In a third aspect, there is also provided an electronic device comprising a memory, a processor and a computer program stored on the memory and executable on the processor, characterized in that the processor runs the computer program to implement the method of the first aspect.

In a fourth aspect, there is also provided a computer readable storage medium having stored thereon a computer program for execution by a processor to perform the method of any of the first aspects.

In general, the present invention has at least the following benefits:

according to the copyright detection method, a target object is preprocessed by acquiring an image to be detected or a video to be detected, so that a target image corresponding to the image to be detected is obtained, or a video event sequence comprising at least one target video event corresponding to the video to be detected is obtained, and an image similar to the target image is searched in an image information network, so that a first detection result is obtained; or searching a video event similar to the target video event in the video event information network to obtain a second detection result; and obtaining infringement data representing infringement of the target object according to the first detection result or the second detection result, outputting the infringement data, providing infringement data for infringement judgment, accurately and rapidly obtaining an infringement analysis result, and improving the accuracy of infringement analysis.

Drawings

In the drawings, the same reference numerals refer to the same or similar parts or elements throughout the several views unless otherwise specified.
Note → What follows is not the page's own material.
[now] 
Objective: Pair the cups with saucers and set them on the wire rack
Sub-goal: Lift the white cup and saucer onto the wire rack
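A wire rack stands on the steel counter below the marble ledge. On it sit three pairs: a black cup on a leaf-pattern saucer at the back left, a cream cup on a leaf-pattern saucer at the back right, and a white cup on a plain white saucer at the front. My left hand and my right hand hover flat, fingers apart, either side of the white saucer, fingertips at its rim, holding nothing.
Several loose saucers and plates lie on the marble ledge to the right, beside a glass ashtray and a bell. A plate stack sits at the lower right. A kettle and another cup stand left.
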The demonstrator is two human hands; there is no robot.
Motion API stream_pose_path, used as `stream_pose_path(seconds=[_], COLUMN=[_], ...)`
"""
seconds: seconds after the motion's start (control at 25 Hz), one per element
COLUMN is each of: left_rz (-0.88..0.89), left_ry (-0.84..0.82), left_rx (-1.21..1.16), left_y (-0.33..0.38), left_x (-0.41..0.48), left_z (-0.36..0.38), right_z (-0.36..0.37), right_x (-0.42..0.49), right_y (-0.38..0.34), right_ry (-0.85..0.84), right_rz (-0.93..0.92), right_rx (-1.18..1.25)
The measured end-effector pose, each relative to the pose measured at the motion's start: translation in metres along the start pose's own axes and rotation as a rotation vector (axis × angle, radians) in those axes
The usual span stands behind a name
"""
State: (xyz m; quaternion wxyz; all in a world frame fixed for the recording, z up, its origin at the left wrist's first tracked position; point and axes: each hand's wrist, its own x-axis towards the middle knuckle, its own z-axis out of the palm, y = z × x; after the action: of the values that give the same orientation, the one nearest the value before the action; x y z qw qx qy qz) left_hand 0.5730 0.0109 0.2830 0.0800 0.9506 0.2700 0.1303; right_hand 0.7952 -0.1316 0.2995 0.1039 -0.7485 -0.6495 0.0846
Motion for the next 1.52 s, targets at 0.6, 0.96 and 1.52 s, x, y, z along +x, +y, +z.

The figures are not necessarily drawn to scale. It is appreciated that these drawings depict only some embodiments according to the disclosure and are not therefore to be considered limiting of its scope. The exemplary embodiments of the present invention and the descriptions thereof are for explaining the present invention and do not constitute an undue limitation of the present invention. In the drawings:

Fig. 1 is a schematic diagram showing an application environment of a copyright detection method according to a first embodiment of the present invention;

fig. 2 is a schematic diagram showing an application environment of another copyright detection method according to the second embodiment of the present invention;

fig. 3 is a flowchart showing steps of a copyright detection method according to a third embodiment of the present invention;

fig. 4 shows a process of creating an image tree structure according to the third embodiment of the present invention;

fig. 5 shows a process of creating an image information network according to the third embodiment of the present invention;

fig. 6 shows a process of creating a video event information network according to the third embodiment of the present invention;

fig. 7 is a schematic view showing a granulating structure according to a third embodiment of the present invention;

FIG. 8 is a schematic diagram of content frame extraction according to a third embodiment of the present invention;

fig. 9 shows a content frame infringement effect diagram of a video to be tested provided in the third embodiment of the present invention;

fig. 10 shows a video event infringement effect diagram of a video to be tested according to a third embodiment of the present invention;

fig. 11 is a flowchart showing an overall copyright detection method according to the third embodiment of the present invention;

fig. 12 is a schematic diagram showing the structure of a copyright detection system according to a fourth embodiment of the present invention;

Fig. 13 is a schematic diagram showing the structure of another copyright detection system according to the fifth embodiment of the present invention;

fig. 14 shows an overall configuration diagram of a copyright detection system provided in a sixth embodiment of the present invention;

fig. 15 shows a schematic diagram of an electronic device according to a seventh embodiment of the present invention.

Reference numerals: terminal device 102, network 104, server 106, user 108, man-machine interaction screen 1022, first processor 1024, first memory 1026, server 106, database 1062, processing engine 1064, user device 204, second memory 206, second processor 208, copyright detection system 700, data acquisition module 701, processing module 702, detection module 703, output module 704, infringement evidence module 705, normalization module 7021, granulating module 7022, feature extraction module 7023, image information network creation module 7024, video event information network creation module 7025, electronic device 800, memory 801, processor 802, transmission means 803, display 804, connection bus 805.

Detailed Description

The invention is described in further detail below with reference to the drawings and examples. It is to be understood that the specific embodiments described herein are merely illustrative of the invention and are not limiting of the invention. It should be noted that, for convenience of description, only the portions related to the present invention are shown in the drawings.

It should be noted that, without conflict, the embodiments of the present invention and features of the embodiments may be combined with each other. The invention will be described in detail below with reference to the drawings in connection with embodiments.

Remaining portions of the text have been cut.